La belle vie
Autant « Windows on the World » de Frédéric Beigbeder était précipité, voyeur, malsain et égocentrique, autant « La Belle Vie » de Jay Mc Inerney est subtil, intelligent et profond. Autant le dandy français échouait à nous faire croire qu’il suffit d’écrire à la va-vite 200 pages en s’installant au sommet de la tour Montparnasse pour capter la détresse et l’horreur vécues par les New-Yorkais, autant Mc Inerney parvient lui à s’arracher de sa vie, de sa ville, du lieu même de la catastrophe pour nous livrer un vrai questionnement universel sur le sens de nos vies, sur le sens de l’Histoire, sur la culpabilité, sur les choix qui nous taraudent, sur la futilité d’une société de l’apparence dont il a été, depuis vingt ans, l’un des symboles littéraires.
« La Belle vie » est à la fois un réquisitoire sévère et un constat désabusé. Celui d’une génération qui découvre à la quarantaine que ses réussites sont le miroir de ses déboires. Celui d’une civilisation dont la ville-monde new-yorkaise est une caricature et qui perçoit à quel point elle est vulnérable. Celui d’un monde presque autiste, endormi dans ses certitudes, qui s’est refermé sur lui-même et que l’agression extérieure vient soudain bouleverser. Les attentats du 11-Septembre n’y sont qu’une toile de fonds tragique. Juste un décor lugubre, surnaturel, inhumain. Le théâtre de nos vies, de nos désirs, de nos doutes, de nos ambitions, de nos échecs. Juste un révélateur, un accélérateur de trajectoires. Un mur auquel on se heurte dans un fracas de cri et de pleurs. Un choc qui questionne, qui réveille, qui bouscule. Un deuil collectif. L’Histoire qui façonne nos petites histoires.
Où est la morale dans nos vies survoltées de citadins avides de pouvoir et d’argent ? Que deviennent nos rêves de splendeur dans les ténèbres de la haine des autres et de la haine de soi ? Peut-on continuer de vivre normalement dans un monde qui s’écroule à nos pieds ? Que pèsent nos compromis et nos renoncements dans le feu et les cendres ? Peut-on changer de route au milieu de la traversée ? Des questions que Mc Inerney fait surgir du jour d’après, comme si Ground Zero n’était pas seulement un lieu mais une sensation, un état intérieur.

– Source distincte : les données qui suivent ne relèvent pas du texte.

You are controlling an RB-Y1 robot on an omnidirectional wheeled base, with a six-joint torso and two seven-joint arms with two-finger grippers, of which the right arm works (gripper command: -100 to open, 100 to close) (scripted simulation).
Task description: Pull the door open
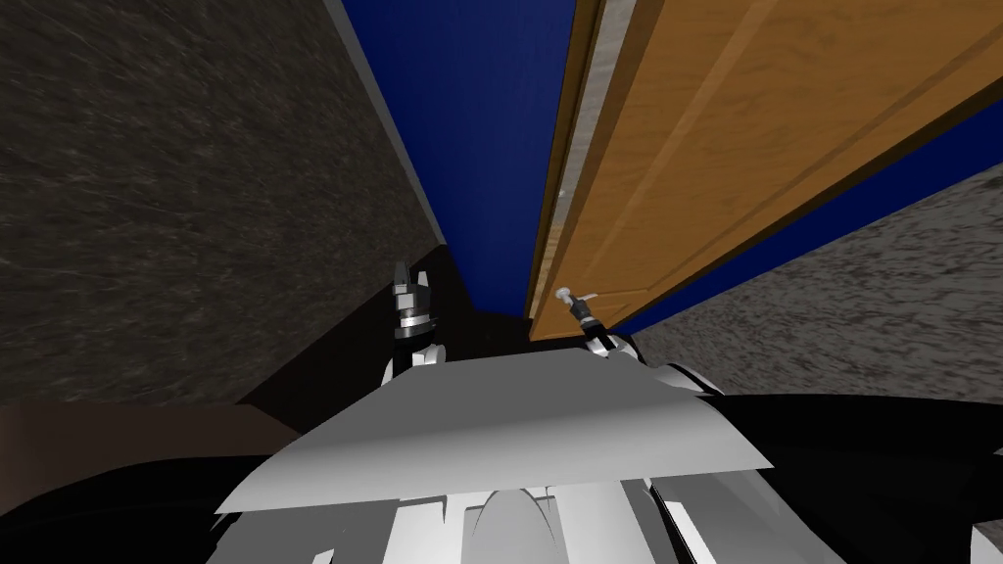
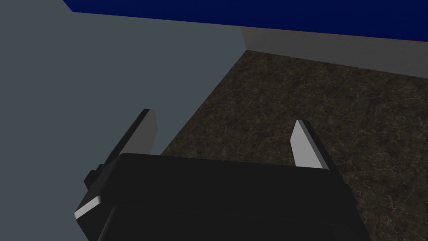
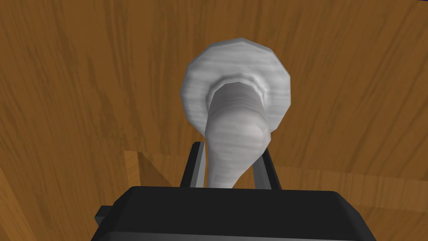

Comme si la dévastation de nos âmes était finalement la plus évidente, la plus douloureuse, la plus dangereuse. Les couples s’égarent. Les familles implosent. Les adolescences s’abiment en révoltes désespérées. Les amitiés sont le terreau des pires trahisons. L’amour est un merveilleux mystère. Et la vie continue. The Show must go on. Le vacarme des sirènes s’éloigne, les poussières et les cendres s’éparpillent, la douleur elle-même s’estompe. Seuls changent le poids plus lourd et la conscience plus vive de nos sacrifices.